Tasers are used in the US and UK I know. And tasers are torture, esp. when used for pain compliance. Pain is very effective? Oh, thank you captain obvious. So is burning heretics and chopping off limbs.
Tasers are used in the UK to subdue violent criminals, it causes them a lot less pain than being shot. As fa as I know, we do not throw them in the bonfire of chop their limbs off. Tasers would certainly be welcome in other parts of the world, where the punishment for theft is getting your hands chopped off and for rape getting other things chopped off.
I'll just say this. People sometimes say the Supreme Court's opinions are never popular. But I tell people they uphold our rights and should be above politics. Their opinions should never be popular. Popular with either end of the political spectrum. And a police officer's job should never be easy. We'll be living in a police state when either of those things are true.
Compared to the US, a police officers job is far more easy in the UK, because they support the law abiding citizens. The also do not carry guns. Guns are also unpopular among criminals, because carrying a gun carries up to 14 years behind bars, even if it is not loaded. Criminals get stopped by police regularly, so they don't risk it.
But I forgot to add. If the police use tasers to save your life, or someone else's, I guess it might be justified (I'd have to think about that more though, and how that would work in every situation). But for pain compliance tasers are always unnecessary and wrong. Which is how police often use it, at least in my country.
Also, not to overpost. But I saw an episode of Cops about 20 years ago. Their taser episode. The police were walking around with their tasers out. They tased everyone in that episode, and they were walking around like that obviously because the producers of Cops asked them to do that. But it was getting more and more ridiculous, each time they used it. One man was in his apartment arguing with his girlfriend. The police asked him to stop, and he did. But he started up again a few minutes later when they were still there. So they came back to his room and tased him. He said that was a lot more painful than the thought it'd be, tasers. Another man they came up to and told him to put his hands behind his back. He said, now wait a minute. And so they tased him. He said that worse than being shot, like he was once. I don't know about tasing when absolutely necessary. In the US when life is in danger and they use their guns they are doing that. But what I just described now, pain compliance, is torture plain and simple. It is the definition of torture and always wrong.
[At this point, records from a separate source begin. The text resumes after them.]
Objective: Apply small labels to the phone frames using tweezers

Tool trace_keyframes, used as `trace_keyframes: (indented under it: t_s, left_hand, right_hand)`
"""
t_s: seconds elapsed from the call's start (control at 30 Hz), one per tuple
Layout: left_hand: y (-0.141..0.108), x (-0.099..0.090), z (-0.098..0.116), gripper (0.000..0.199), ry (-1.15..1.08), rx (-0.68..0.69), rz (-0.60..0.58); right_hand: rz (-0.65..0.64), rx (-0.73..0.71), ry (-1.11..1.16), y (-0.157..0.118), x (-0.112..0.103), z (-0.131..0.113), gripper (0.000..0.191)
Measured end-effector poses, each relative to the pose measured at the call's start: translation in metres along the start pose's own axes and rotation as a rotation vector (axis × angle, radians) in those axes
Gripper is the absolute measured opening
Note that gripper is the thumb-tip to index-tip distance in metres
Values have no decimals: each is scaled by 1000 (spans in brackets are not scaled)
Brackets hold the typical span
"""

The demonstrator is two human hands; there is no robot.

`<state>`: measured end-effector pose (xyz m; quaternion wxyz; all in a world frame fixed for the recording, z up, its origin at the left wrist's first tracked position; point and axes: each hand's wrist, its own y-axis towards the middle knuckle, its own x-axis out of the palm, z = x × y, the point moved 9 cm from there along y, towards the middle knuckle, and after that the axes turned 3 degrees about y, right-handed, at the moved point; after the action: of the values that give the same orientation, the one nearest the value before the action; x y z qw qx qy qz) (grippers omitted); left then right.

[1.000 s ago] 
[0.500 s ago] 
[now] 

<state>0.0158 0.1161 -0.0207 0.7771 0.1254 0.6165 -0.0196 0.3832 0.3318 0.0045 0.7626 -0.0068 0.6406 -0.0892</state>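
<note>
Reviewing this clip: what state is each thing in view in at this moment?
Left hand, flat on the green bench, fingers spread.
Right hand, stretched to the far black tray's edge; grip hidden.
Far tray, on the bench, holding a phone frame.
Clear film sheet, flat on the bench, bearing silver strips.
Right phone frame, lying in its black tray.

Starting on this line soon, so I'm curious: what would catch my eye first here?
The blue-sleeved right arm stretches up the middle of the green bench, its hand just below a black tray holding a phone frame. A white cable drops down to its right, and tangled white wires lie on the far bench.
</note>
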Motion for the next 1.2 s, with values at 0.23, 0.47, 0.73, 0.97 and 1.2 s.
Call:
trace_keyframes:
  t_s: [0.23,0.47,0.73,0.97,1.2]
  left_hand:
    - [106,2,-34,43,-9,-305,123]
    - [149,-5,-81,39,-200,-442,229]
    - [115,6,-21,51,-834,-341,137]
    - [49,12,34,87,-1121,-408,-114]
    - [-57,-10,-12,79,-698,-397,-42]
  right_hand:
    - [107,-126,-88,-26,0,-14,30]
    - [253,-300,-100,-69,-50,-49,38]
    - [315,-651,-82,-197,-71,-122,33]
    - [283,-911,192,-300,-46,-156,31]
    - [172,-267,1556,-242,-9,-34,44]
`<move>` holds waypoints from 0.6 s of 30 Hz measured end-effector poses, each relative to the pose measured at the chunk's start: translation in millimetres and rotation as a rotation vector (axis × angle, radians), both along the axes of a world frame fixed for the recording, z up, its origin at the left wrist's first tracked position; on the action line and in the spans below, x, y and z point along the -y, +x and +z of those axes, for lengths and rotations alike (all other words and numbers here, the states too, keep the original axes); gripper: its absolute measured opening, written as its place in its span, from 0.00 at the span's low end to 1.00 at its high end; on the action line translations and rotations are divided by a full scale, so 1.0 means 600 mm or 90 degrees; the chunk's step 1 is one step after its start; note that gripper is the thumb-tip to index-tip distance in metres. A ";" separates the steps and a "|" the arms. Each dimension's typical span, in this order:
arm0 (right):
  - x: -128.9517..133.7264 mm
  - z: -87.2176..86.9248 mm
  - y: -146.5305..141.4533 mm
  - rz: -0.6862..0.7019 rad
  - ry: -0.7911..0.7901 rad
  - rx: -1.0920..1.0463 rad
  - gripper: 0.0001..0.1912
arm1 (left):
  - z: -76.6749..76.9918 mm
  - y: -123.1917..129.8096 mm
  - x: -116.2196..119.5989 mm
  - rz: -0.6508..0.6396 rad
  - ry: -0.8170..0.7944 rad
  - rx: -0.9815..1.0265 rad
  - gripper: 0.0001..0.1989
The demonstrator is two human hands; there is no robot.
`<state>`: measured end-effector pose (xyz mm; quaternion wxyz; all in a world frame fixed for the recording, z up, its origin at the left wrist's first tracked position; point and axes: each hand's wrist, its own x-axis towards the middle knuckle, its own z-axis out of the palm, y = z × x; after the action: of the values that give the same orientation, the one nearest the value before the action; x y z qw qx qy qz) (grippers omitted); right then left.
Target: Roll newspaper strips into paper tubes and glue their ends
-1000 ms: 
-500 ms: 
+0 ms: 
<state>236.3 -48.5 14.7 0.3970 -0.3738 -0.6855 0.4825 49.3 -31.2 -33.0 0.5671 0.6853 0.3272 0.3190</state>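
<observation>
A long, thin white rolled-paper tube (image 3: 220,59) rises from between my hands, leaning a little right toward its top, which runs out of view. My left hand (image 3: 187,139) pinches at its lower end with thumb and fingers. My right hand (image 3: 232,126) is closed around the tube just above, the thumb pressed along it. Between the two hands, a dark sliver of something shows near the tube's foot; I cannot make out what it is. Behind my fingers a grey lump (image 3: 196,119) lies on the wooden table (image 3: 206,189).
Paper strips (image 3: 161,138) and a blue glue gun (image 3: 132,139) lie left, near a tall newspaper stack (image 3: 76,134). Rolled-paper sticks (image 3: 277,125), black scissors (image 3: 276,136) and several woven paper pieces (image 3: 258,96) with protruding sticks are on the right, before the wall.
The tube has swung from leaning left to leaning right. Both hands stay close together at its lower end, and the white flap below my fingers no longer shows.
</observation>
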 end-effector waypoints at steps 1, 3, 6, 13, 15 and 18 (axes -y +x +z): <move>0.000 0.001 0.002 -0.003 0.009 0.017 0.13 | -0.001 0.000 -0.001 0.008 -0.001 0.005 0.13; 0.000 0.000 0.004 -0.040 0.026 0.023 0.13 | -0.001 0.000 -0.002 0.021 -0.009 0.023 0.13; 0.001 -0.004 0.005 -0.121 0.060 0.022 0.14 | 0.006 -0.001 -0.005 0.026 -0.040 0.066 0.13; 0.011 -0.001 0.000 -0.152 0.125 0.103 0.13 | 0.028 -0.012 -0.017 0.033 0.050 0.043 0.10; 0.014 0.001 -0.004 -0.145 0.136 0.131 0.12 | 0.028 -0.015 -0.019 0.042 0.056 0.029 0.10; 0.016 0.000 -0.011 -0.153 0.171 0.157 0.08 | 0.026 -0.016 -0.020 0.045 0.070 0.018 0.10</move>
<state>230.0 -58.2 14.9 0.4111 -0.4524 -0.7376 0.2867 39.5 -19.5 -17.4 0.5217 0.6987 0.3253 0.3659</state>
when is the use of a taser considered justified in the u.s.? In the United States, the use of a Taser by law enforcement is considered justified when it is objectively reasonable based on the "totality of the circumstances" known to the officer at the time. As of 2025, courts and major department policies generally uphold Taser use in the following situations: 1. Direct Physical Threats Taser deployment is most clearly justified when a suspect poses an immediate threat to the safety of officers or the public. This includes: Violent Resistance: When a subject is physically combative or attacking an officer. Preventing Self-Harm: To stop an individual from causing serious injury to themselves. Armed Suspects: When a suspect is armed with a non-lethal weapon and refuses to comply with lawful commands. 2. Active Resistance to Lawful Arrest Federal courts distinguish between "active" and "passive" resistance: Active Resistance: Justified when a suspect is physically struggling, tensing up to avoid handcuffs, or attempting to flee from a serious crime. Passive Resistance: Generally not a justification for Taser use. Non-compliance (e.g., refusing to move or merely "going limp") is often viewed as insufficient to justify the "intermediate" level of force a Taser provides. 3. Exhaustion of Other Options Under standard use-of-force continuums, Tasers should be used only after: Verbal De-escalation: Commands have failed to secure compliance. Feasibility: Other lower-level physical restraints are deemed impractical or would present a greater danger to those involved. Legal and Operational Constraints (2025 Standards) Warning Requirement: When practicable, officers must provide a verbal warning before deploying a Taser to allow for voluntary compliance. Proportionality: The number of "cycles" or applications must be independently justified; once a subject is subdued or no longer a threat, additional shocks are considered excessive. Vulnerable Populations: Modern policies, such as those updated in late 2025, strongly advise against tasing elderly individuals, pregnant women, or children unless lethal force would otherwise be warranted. Totality of Circumstances: Following the 2025 Supreme Court ruling in Barnes v. Felix, courts must evaluate the entire chain of events leading up to the force, rather than just the "moment of threat". Google AI Mode.
Speaking of things like pepper spray now. One time on the Bill O'Reilly show they showed a clip about protestors who refused to leave a building. They were all sitting calmly on the floor blocking the way. So a police officer came and took pepper spray he sprayed into a container and nonchalantly swabbed it on each of their eyes.
If your against it stop using their phony language. "Tased" is not a real word. I am against electrocuting too because I saw to many videos where they kept beating and electrocuting someone wile yelling "stop resisting". The person can't stop resisting because the rational mind is no longer in charge and the automatic self preservation part of the mind in charge of fighting to not die is. I don't think getting hit with billyclubs activates that reaction the way electrocution does. Hitting people with clubs is more civilized then electrocution IMO.